Overlooked public art in Tacoma
Published in the Weekly Volcano, April 3, 2008
Watch out when you’re walking, you might step on the art. It’s all over the place, more often than not hidden in plain sight. Sometimes hidden by virtue of being overly familiar; your eyes just take it in and spit it out without ever processing it through the brain. Like the tiles inset in the sidewalk on 11th Street between Broadway and Commerce that were installed with great fanfare a few years back but which not just get stepped on.
Or like Buster Simpson’s Parapet Relay at the UW Bookstore downtown. Simpson is an internationally known installation artist and sculptor whose works include major public installaltions in Seattle, Bainbridge Island, Walla Walla, Boston, Kansas City and many other cities. Tacomans might remember Simpson’s grand rooftop sculpture that graced the Museum of Glass from 2002 to 2006. But how many even notice the ghostlike image of enigmatic words along the parapet of the UW Bookstore? This is art that was designed to vanish in plain sight; art that only those who are willing to take the time to look and think ever notice. The words STORAGE, LABOR, GATHER, IDEA & WISDOM in block capital letters wrap around the parapet, but not all can be seen from any given angle. As you move around the building looking at it from different viewpoints, the words appear and disappear. They refer to the site’s original industrial function morphing into its current educational function. Take a look. I wonder how many people pass by every day without noticing.

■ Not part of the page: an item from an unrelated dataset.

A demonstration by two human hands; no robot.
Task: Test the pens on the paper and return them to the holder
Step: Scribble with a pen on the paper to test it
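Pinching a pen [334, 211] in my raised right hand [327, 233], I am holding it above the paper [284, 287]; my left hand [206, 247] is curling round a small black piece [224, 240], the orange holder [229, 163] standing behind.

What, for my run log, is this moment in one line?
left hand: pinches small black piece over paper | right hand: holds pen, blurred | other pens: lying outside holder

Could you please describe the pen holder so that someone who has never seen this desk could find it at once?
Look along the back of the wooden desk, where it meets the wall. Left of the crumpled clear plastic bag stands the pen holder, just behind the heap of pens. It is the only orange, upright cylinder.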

On the other hand, there is some public art that becomes so ubiquitous around here that it’s a good thing it goes unnoticed. I’m talking about salmon. There are salmon sculptures all over Tacoma and down in Olympia, too. They’re everywhere, and they’re boring, boring, boring. In Olympia they had a contest about 10 years ago and practically every artist in town submitted a salmon, and they were placed in public locations all over town, but eventually had to be moved into public buildings because people were desecrating them (who can blame them?) and stealing them (who would want to?).
And then there are Larry Anderson’s 19th century-style figures all over T-town, most noticeable perhaps in Fireman’s Park and in front of Union Station. I’m glad that this style of public sculpture is no longer popular, or at least no longer as popular as it once was, but I have to admit there is a kind of working-class charm to Anderson’s sculptures that I enjoy. That guy with his suitcases in front of Union Station looks so damn happy to be catching a train out of town.
Speaking of Union Station, the Chihuly glass there is among his better work, especially the two oval windows. These are much better than the work on the so-called Chihuly bridge of glass that connects the Tacoma Art Museum with the Museum of Glass.
Another often-overlooked work that I’ve always enjoyed is Kurt Kiefer’s Washingtonia Domus on 26th Street near the Tacoma Dome. Simultaneously delicate and airy and heavily industrial, Domus is a row of potted palm trees — a tricky bit of false Tropicana in the dreary Northwest.
And then we have God in the clouds in two locations, two wall paintings with imagery borrowed from Michelangelo’s Sistine Chapel ceiling, both of which are so bad they’re good. One is the Grandfield’s mural (artist unknown) behind the store at 20 Broadway, and the other is the Youth for Christ mural at 201 N. I Street, which is actually well done but is unbelievably corny.
A terrific bit of public art is the pop-icon Oakland/Madrona fence art by Eddie Hill at 3818 Center St. These flat cut-outs of workers are quite striking.
Discovering public art by accident can be a lot of fun. But you can also find a virtual tour online at http://www.tacomaculture.org/arts/publicart.asp
with photos, descriptions directions and maps.